◆ YOUR GOAL ◆
When you find the line with "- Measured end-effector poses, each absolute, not" among the records below, reproduce it and each line after it exactly, ending with the line with "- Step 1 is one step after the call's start".

*** Opening SUPPLIED MATERIAL ***

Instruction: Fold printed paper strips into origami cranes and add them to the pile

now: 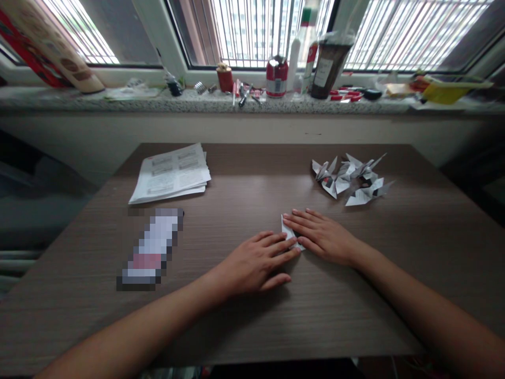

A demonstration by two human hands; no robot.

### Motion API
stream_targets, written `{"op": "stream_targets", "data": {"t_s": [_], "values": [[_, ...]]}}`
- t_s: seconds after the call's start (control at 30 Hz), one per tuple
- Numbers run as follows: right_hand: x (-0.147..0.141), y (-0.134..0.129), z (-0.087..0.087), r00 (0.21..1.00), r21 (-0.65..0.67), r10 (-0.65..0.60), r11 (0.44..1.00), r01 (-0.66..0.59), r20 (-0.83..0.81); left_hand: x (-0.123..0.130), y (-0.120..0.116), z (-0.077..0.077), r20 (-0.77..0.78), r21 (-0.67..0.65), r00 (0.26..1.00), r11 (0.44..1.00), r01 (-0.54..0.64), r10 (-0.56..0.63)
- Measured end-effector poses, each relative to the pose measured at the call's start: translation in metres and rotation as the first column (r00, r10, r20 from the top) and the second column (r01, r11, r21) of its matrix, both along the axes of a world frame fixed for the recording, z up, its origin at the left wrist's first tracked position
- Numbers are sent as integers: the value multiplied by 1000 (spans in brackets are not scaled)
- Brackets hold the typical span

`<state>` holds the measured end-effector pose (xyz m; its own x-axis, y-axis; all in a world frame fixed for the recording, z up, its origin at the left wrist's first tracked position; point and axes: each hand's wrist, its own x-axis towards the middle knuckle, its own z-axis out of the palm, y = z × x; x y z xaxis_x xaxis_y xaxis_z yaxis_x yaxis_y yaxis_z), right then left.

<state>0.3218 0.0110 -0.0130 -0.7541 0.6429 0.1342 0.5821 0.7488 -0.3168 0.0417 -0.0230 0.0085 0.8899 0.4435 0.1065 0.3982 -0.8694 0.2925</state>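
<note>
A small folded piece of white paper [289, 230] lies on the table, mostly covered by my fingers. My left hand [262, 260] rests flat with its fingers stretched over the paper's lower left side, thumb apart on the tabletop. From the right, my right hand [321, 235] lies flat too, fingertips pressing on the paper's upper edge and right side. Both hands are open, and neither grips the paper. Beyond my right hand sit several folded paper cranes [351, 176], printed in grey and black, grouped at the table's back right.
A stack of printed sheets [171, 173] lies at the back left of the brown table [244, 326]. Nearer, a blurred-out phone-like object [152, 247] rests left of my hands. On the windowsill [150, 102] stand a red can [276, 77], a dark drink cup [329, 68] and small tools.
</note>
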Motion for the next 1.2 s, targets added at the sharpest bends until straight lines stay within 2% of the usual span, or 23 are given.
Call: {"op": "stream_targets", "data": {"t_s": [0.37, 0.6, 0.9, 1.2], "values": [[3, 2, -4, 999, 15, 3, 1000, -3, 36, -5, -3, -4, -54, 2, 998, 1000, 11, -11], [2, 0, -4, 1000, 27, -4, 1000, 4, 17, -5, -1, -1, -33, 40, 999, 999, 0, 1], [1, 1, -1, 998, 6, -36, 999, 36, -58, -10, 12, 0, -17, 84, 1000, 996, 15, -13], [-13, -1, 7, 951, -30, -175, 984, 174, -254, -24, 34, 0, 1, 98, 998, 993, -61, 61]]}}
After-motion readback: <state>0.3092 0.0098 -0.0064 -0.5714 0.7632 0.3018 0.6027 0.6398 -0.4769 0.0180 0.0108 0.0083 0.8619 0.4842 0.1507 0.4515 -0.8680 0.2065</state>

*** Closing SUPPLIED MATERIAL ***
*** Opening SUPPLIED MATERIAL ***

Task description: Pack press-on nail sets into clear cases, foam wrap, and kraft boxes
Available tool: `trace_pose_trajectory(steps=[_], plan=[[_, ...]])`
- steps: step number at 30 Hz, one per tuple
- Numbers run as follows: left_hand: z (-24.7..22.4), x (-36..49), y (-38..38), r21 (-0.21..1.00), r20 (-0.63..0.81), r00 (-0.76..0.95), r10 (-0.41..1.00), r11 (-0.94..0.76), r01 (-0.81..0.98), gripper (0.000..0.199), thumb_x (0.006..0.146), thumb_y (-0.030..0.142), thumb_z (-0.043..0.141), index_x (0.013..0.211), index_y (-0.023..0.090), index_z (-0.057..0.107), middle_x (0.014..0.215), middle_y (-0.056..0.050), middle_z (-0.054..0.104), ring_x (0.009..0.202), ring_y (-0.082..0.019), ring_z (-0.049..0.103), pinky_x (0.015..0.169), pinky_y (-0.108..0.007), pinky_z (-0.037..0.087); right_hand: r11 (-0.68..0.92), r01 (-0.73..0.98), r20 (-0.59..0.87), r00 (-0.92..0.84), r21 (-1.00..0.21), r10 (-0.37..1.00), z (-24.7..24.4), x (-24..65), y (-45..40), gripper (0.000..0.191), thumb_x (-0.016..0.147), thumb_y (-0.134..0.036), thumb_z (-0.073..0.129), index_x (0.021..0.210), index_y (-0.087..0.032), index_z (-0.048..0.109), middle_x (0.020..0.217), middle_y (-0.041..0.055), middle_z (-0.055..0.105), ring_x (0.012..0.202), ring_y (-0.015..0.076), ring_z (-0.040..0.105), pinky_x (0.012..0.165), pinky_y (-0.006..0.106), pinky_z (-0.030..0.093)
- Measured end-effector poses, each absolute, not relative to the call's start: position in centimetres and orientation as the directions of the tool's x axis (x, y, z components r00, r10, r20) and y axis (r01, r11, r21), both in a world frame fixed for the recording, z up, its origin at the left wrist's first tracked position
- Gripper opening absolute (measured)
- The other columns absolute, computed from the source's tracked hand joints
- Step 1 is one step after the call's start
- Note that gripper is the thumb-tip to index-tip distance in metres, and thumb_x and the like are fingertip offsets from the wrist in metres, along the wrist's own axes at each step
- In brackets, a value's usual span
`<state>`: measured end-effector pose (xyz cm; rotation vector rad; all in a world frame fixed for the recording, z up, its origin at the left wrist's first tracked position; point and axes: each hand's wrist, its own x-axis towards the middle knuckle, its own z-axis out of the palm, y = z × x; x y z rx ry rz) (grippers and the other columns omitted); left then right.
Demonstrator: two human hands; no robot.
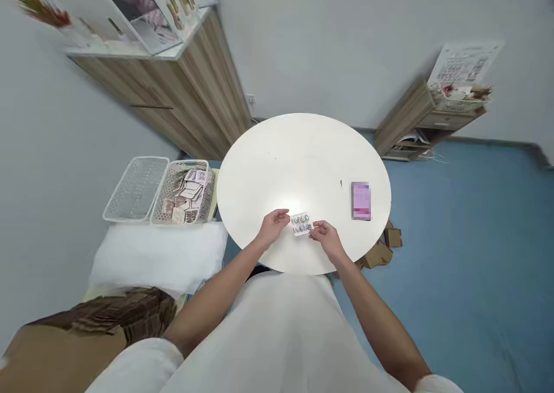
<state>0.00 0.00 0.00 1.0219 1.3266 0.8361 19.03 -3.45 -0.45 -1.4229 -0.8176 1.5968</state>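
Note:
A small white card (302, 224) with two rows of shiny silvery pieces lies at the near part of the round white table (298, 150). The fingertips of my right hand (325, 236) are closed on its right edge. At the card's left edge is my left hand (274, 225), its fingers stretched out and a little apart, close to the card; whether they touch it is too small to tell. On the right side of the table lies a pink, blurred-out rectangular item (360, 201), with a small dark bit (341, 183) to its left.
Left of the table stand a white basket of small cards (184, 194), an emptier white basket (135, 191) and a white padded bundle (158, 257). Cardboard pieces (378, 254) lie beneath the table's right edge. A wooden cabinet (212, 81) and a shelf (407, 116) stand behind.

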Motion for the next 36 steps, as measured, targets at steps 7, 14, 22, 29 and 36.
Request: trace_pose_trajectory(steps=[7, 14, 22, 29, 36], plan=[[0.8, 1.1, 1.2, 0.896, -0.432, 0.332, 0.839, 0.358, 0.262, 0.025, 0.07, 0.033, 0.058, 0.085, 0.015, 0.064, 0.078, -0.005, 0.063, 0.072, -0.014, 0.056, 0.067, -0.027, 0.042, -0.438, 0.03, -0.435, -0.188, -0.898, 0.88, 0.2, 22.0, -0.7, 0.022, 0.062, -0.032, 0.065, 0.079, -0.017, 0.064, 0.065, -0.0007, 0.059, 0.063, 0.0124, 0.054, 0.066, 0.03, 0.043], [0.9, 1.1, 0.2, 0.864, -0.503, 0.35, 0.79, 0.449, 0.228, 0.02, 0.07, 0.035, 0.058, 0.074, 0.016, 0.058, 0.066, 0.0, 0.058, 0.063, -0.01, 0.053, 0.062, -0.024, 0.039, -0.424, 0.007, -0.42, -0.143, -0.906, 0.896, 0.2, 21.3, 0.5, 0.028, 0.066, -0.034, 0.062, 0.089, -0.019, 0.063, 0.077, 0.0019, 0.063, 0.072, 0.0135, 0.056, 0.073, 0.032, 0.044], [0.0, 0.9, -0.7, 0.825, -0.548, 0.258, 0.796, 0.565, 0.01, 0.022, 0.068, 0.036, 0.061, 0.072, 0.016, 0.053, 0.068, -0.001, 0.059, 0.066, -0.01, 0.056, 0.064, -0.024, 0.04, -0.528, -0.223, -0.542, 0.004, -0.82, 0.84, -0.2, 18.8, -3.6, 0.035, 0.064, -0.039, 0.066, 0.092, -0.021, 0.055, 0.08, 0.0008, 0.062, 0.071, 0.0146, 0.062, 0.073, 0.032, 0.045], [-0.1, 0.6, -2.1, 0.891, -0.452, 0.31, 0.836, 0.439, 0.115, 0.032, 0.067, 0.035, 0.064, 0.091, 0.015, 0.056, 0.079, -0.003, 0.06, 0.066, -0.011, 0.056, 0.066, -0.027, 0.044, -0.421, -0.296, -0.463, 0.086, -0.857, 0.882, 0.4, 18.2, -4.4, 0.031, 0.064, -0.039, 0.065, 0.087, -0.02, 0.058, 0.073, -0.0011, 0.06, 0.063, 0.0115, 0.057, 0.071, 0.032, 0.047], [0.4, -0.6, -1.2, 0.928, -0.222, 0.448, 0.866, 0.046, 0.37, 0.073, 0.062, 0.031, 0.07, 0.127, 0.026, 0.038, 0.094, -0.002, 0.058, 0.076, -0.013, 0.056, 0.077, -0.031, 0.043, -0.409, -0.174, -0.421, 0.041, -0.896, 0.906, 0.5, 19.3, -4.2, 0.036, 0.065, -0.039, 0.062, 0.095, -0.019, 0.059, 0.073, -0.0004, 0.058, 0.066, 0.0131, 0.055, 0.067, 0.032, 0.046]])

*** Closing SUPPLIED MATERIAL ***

◆ SOLUTION TO THIS TASK ◆
- Measured end-effector poses, each absolute, not relative to the call's start: position in centimetres and orientation as the directions of the tool's x axis (x, y, z components r00, r10, r20) and y axis (r01, r11, r21), both in a world frame fixed for the recording, z up, its origin at the left wrist's first tracked position
- Gripper opening absolute (measured)
- The other columns absolute, computed from the source's tracked hand joints
- Step 1 is one step after the call's start

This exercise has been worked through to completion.